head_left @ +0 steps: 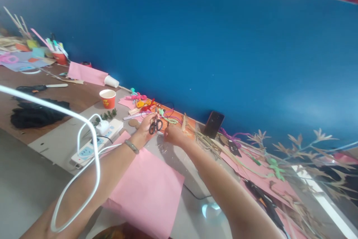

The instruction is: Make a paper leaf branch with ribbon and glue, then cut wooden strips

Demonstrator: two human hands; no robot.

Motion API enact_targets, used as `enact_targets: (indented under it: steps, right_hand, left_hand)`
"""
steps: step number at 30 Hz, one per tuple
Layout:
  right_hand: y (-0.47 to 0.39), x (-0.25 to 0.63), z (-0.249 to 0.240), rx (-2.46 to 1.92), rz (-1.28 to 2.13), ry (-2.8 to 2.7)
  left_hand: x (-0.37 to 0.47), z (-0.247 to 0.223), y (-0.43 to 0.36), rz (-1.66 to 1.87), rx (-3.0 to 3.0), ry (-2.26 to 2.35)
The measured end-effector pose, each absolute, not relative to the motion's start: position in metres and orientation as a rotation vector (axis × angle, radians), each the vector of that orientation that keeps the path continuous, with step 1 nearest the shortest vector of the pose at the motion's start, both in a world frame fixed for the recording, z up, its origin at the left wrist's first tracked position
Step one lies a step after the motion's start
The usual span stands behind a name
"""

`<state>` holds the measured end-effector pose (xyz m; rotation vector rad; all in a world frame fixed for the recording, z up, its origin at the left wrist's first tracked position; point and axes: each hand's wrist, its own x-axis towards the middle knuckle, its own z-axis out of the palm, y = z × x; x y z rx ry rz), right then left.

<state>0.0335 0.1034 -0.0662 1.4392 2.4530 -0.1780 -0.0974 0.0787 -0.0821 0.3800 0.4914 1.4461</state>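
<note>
My left hand (145, 125), with a bangle on its wrist, is closed on a pair of scissors. The black finger loops of the scissors (156, 126) point toward me. Just to the right, my right hand (173, 134) is curled near the tabletop, and whatever its fingers hold is hidden. Behind both hands lies an orange sheet (179, 114) with a pale green cord (169, 119) and other craft bits. A pink sheet of paper (148, 190) spreads over the table beneath my forearms.
To the left are a power strip (97, 144) with a white cable (96, 149) looping in front, and a red paper cup (107, 98). A phone (214, 124) leans against the blue wall. Dried stalks (207, 142) and a glue gun (263, 198) lie on the right.
</note>
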Motion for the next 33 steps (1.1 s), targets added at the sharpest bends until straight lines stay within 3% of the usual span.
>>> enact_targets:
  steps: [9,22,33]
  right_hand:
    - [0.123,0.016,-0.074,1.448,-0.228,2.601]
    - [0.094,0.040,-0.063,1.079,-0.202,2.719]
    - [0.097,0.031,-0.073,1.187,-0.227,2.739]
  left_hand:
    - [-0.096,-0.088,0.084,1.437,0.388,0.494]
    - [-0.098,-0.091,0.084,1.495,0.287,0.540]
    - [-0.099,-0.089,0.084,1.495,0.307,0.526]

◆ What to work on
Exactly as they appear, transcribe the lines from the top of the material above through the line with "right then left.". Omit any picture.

◆ Solution to this exercise
head_left @ +0 steps: 

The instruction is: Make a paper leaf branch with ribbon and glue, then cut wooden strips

Demonstrator: two human hands; no robot.

Motion API enact_targets, used as `enact_targets: (indented under it: steps, right_hand, left_hand)`
"""
steps: step number at 30 Hz, one per tuple
Layout:
  right_hand: y (-0.47 to 0.39), x (-0.25 to 0.63), z (-0.249 to 0.240), rx (-2.46 to 1.92), rz (-1.28 to 2.13), ry (-2.8 to 2.7)
  left_hand: x (-0.37 to 0.47), z (-0.247 to 0.223), y (-0.43 to 0.36), rz (-1.66 to 1.87), rx (-3.0 to 3.0), ry (-2.26 to 2.35)
The measured end-effector pose, each absolute, not relative to the motion's start: position in metres and orientation as a rotation vector (axis × angle, radians), each the vector of that orientation that keeps the path continuous, with step 1 nearest the shortest vector of the pose at the motion's start, both in a world frame fixed for the recording, z up, its origin at the left wrist's first tracked position
Step one lies a step after the motion's start
The usual span stands behind a name
"""

`<state>` holds the measured end-effector pose (xyz m; rotation vector rad; all in a world frame fixed for the recording, z up, its origin at the left wrist's first tracked position; point and axes: each hand's wrist, its own x-axis towards the middle knuckle, its own z-axis out of the palm, y = z × x; x y z rx ry rz), right then left.

For this exercise, the work is now complete.